Task brief. If a line in the entries includes "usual", show that line.
Top of Material provided
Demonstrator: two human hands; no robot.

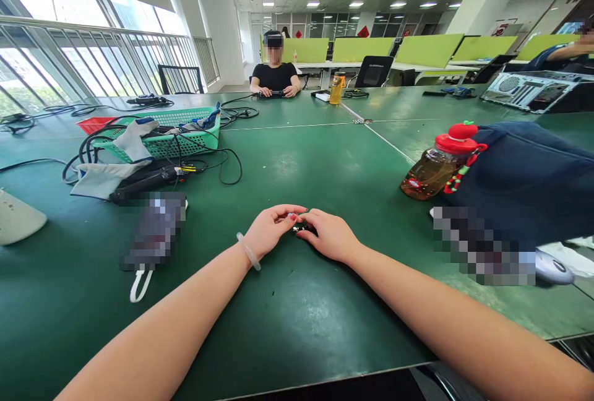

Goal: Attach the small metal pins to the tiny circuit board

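Observation:
My left hand (272,228) and my right hand (330,235) meet over the green table (297,327), fingertips touching or nearly so. Between them is a small dark, shiny item (302,228), mostly covered by the fingers and too small to name. The left thumb and fingers are pinched together at its left side. On its right side, the right thumb and fingers curl around it. A pale bracelet (249,252) circles the left wrist.
Left: a green basket (195,135) with cables and gloves, and a blurred phone (155,231). Right: a red-lidded bottle (431,169), a dark blue bag (524,178) and a mouse (553,267). A person (275,76) sits across the table, near an orange bottle (336,90).

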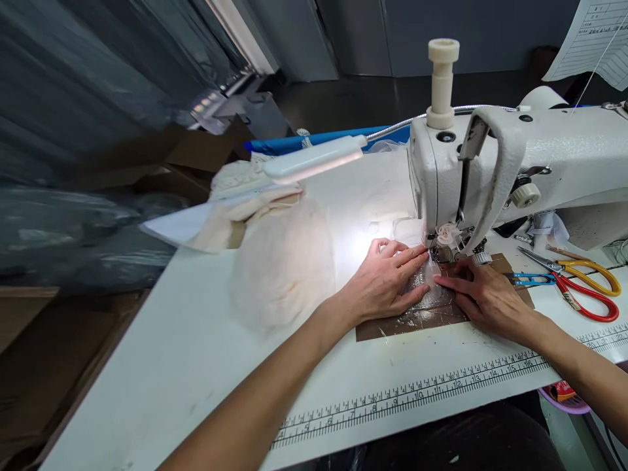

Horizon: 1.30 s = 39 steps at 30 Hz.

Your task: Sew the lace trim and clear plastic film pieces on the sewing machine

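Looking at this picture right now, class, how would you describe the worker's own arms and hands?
The left hand and right hand are ungloved. The left forearm and right forearm show no sleeve, watch or bracelet.

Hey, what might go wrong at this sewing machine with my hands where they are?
Your left hand has its fingertips right by the needle end of the sewing machine, so a finger might get caught or pricked if it runs.

The blue snips sit against or close beside your right hand; they might jab it or get knocked.

The scissors point toward the machine, so reaching that way could risk a scratch.
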### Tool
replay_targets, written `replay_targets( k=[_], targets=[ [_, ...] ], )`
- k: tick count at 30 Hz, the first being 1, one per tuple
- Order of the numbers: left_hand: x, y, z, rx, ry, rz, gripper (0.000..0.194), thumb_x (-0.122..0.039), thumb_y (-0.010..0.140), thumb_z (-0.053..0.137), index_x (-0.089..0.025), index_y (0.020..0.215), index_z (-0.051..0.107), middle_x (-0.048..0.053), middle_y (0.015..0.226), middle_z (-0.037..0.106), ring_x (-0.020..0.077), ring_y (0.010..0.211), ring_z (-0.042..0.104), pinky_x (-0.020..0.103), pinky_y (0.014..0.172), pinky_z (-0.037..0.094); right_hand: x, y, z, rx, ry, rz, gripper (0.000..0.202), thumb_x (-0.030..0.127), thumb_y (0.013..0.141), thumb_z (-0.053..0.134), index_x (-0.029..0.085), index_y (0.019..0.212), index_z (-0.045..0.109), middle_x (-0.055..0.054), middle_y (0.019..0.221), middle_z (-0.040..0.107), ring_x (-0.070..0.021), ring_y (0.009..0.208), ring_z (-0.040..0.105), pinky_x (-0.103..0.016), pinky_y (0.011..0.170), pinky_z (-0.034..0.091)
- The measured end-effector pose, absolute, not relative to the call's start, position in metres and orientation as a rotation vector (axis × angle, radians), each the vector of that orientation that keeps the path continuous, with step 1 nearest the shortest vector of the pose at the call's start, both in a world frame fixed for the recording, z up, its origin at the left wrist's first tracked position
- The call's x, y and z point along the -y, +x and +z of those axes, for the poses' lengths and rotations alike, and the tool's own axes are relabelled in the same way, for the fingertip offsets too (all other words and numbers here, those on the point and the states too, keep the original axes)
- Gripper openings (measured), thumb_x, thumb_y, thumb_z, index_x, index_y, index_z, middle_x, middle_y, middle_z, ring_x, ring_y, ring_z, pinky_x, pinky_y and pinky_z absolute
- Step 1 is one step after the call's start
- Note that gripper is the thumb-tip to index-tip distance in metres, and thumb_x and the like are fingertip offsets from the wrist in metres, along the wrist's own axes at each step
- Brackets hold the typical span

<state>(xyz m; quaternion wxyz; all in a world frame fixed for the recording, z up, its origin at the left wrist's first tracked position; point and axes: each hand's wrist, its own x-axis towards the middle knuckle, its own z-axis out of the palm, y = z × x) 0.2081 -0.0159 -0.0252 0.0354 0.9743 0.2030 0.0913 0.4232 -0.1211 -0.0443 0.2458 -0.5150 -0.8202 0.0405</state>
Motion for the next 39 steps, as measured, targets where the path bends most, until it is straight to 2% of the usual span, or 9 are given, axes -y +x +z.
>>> replay_targets(
  k=[11,20,25,29,33,39],
  targets=[
    [0.014,0.208,-0.025,-0.563,3.048,0.305,0.054,-0.048,0.096,0.034,-0.014,0.131,0.057,0.014,0.131,0.062,0.0321,0.104,0.054,0.054,0.089,0.040,0.124,0.423,-0.049,2.224,-1.484,0.145,0.040,0.020,0.092,0.045,0.029,0.124,0.066,-0.011,0.105,0.057,-0.0233,0.094,0.059,-0.039,0.079,0.056],
    [0.015,0.208,-0.023,-0.543,3.081,0.291,0.053,-0.048,0.095,0.035,-0.014,0.129,0.058,0.013,0.136,0.058,0.0311,0.102,0.055,0.053,0.091,0.041,0.125,0.422,-0.049,2.199,-1.451,0.116,0.039,0.021,0.093,0.043,0.025,0.122,0.068,-0.012,0.105,0.058,-0.0224,0.095,0.058,-0.039,0.084,0.054],
    [0.016,0.207,-0.026,-0.550,3.133,0.316,0.052,-0.046,0.096,0.036,-0.011,0.129,0.056,0.016,0.136,0.056,0.0311,0.106,0.054,0.051,0.092,0.041,0.125,0.422,-0.050,2.200,-1.437,0.080,0.038,0.021,0.092,0.045,0.025,0.122,0.068,-0.012,0.105,0.057,-0.0228,0.094,0.059,-0.039,0.080,0.055],
    [0.018,0.205,-0.026,-0.522,3.187,0.494,0.043,-0.041,0.096,0.040,-0.012,0.122,0.059,0.018,0.129,0.060,0.0285,0.106,0.056,0.046,0.088,0.043,0.125,0.422,-0.050,2.201,-1.464,0.078,0.037,0.020,0.092,0.047,0.025,0.121,0.068,-0.012,0.104,0.057,-0.0225,0.095,0.058,-0.039,0.081,0.055],
    [0.024,0.204,-0.026,-0.241,3.160,0.728,0.026,-0.030,0.096,0.044,-0.016,0.100,0.066,0.009,0.102,0.070,0.0191,0.083,0.060,0.038,0.079,0.045,0.125,0.422,-0.046,2.213,-1.487,0.126,0.039,0.018,0.091,0.047,0.024,0.123,0.068,-0.011,0.104,0.057,-0.0209,0.093,0.058,-0.039,0.084,0.055],
    [0.033,0.209,-0.027,-0.059,3.151,0.639,0.028,-0.033,0.093,0.046,-0.017,0.092,0.068,0.009,0.093,0.070,0.0185,0.075,0.058,0.036,0.071,0.045,0.125,0.421,-0.042,2.207,-1.523,0.173,0.039,0.017,0.091,0.046,0.023,0.122,0.068,-0.011,0.105,0.057,-0.0201,0.092,0.058,-0.039,0.084,0.055]
  ],
)
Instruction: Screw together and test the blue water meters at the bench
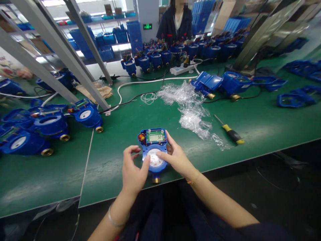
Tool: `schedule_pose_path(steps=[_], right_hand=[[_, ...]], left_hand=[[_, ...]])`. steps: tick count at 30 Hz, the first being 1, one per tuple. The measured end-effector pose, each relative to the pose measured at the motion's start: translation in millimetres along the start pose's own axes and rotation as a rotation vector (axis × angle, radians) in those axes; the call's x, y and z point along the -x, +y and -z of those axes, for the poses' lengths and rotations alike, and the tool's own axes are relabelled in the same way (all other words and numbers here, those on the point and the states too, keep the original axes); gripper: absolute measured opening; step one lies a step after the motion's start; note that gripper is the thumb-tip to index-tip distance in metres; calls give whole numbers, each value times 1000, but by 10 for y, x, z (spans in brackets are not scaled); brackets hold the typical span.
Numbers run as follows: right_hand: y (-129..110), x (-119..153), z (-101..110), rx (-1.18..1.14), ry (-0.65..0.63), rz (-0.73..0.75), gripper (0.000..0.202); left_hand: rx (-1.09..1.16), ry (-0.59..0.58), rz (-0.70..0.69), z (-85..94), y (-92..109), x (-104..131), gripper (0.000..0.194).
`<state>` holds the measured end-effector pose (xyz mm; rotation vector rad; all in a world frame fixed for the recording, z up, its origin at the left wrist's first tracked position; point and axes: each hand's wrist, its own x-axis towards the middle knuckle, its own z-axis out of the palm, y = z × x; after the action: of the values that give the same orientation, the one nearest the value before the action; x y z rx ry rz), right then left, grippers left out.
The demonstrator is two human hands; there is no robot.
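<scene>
A blue water meter [155,170] lies on the green bench in front of me, its brass end pointing towards me. Its upper housing has no cover, so a small lit display [155,137], a circuit board and wires show above the round white dial. My right hand [177,157] grips the meter's right side, thumb over the dial and fingers along the edge. On the other side, my left hand [134,170] is curled around the left edge, its thumb on the dial. Some of its fingertips are partly hidden.
A yellow-black screwdriver [232,134] and crumpled clear plastic bags [193,117] lie to the right. More water meters [86,113] stand at left and along the back. Grey metal posts [85,43] rise at left. A white power strip [183,69] and a co-worker [175,25] are across the bench.
</scene>
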<state>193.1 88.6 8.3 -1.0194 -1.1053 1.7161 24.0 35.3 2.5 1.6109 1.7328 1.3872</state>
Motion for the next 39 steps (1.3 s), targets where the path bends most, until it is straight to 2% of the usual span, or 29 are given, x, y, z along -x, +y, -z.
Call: schedule_pose_path(steps=[4, 8, 10, 15, 20, 26, 32, 39], right_hand=[[44, 4, -52, 56, 8, 52, 116], [17, 5, -58, 116, -17, 60, 114], [4, -3, -46, 126, -33, 65, 112], [9, -32, -24, 121, -53, 68, 111], [19, -36, -19, 191, -43, 91, 107], [27, -38, -19, 215, -31, 111, 106], [23, -34, -10, 220, -40, 126, 105], [34, -77, -1, 221, -69, 128, 103]], left_hand=[[-113, -116, 200, 25, 159, -328, 39], [-189, -189, 274, 69, 268, -422, 32], [-179, -217, 264, 111, 264, -410, 30], [19, -242, 250, 164, 200, -378, 27], [-105, -163, 251, 117, 196, -377, 33], [-41, -242, 255, 129, 166, -375, 28], [-180, -160, 251, 94, 222, -386, 36], [-363, -213, 250, 151, 374, -374, 32]])
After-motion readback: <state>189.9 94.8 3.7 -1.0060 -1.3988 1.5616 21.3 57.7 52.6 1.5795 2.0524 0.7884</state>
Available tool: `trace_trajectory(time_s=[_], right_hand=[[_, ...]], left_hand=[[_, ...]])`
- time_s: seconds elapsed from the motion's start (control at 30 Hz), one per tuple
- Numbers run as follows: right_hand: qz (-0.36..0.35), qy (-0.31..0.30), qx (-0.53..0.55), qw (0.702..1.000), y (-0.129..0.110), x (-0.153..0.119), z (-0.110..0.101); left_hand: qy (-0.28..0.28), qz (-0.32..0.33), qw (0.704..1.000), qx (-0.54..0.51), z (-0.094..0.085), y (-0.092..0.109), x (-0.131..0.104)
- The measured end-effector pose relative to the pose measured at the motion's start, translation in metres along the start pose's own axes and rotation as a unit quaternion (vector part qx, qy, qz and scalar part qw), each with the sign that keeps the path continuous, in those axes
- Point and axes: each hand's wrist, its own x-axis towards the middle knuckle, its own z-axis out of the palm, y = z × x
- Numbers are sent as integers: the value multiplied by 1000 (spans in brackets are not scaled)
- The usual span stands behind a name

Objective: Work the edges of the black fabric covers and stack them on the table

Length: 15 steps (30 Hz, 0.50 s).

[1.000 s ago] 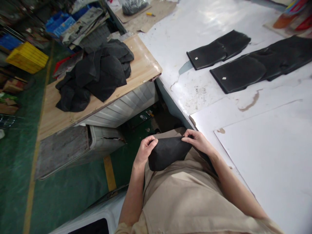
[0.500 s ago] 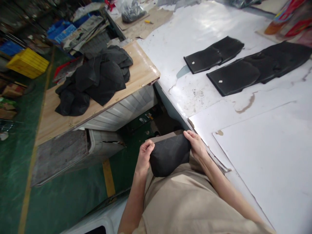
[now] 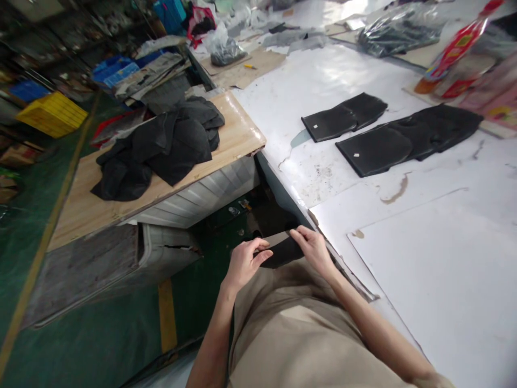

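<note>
In front of my lap I hold a small black fabric piece (image 3: pixel 283 253) with a paler greyish strip along its far edge. My left hand (image 3: pixel 244 264) is at its left end, the thumb lying along the near side and the fingers curled over the top. At the right end, the thumb and fingers of my right hand (image 3: pixel 315 250) pinch the edge. Most of the piece is foreshortened, and its lower part is hidden from me. On the white table to the right lie a shorter stack of black pieces (image 3: pixel 343 117) and a longer black stack (image 3: pixel 379 148), each with a small white tag.
A heap of black fabric (image 3: pixel 161 145) covers part of a wooden board (image 3: pixel 238 124) at left. The white tabletop (image 3: pixel 444 258) has a torn near edge beside my right arm. Farther back are a red-labelled bottle (image 3: pixel 456 48), plastic bags (image 3: pixel 399 32) and a yellow crate (image 3: pixel 52 114).
The black piece has tipped, so its broad face no longer shows and only a narrow band is seen. My left hand has turned, its thumb now stretched along the piece. The view has tilted up slightly.
</note>
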Motion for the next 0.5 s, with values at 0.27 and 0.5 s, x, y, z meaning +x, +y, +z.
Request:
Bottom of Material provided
Result of this task.
Motion for the next 39 steps, as measured, targets where the path bends most, until it is straight to 2% of the usual span, or 9 are given, axes -y +x +z.
Motion for the next 39 steps (1.3 s), targets where the path bends most, until it is straight to 2% of the usual span, or 29 are given, x, y, z along -x, +y, -z.
- The usual span stands behind a name

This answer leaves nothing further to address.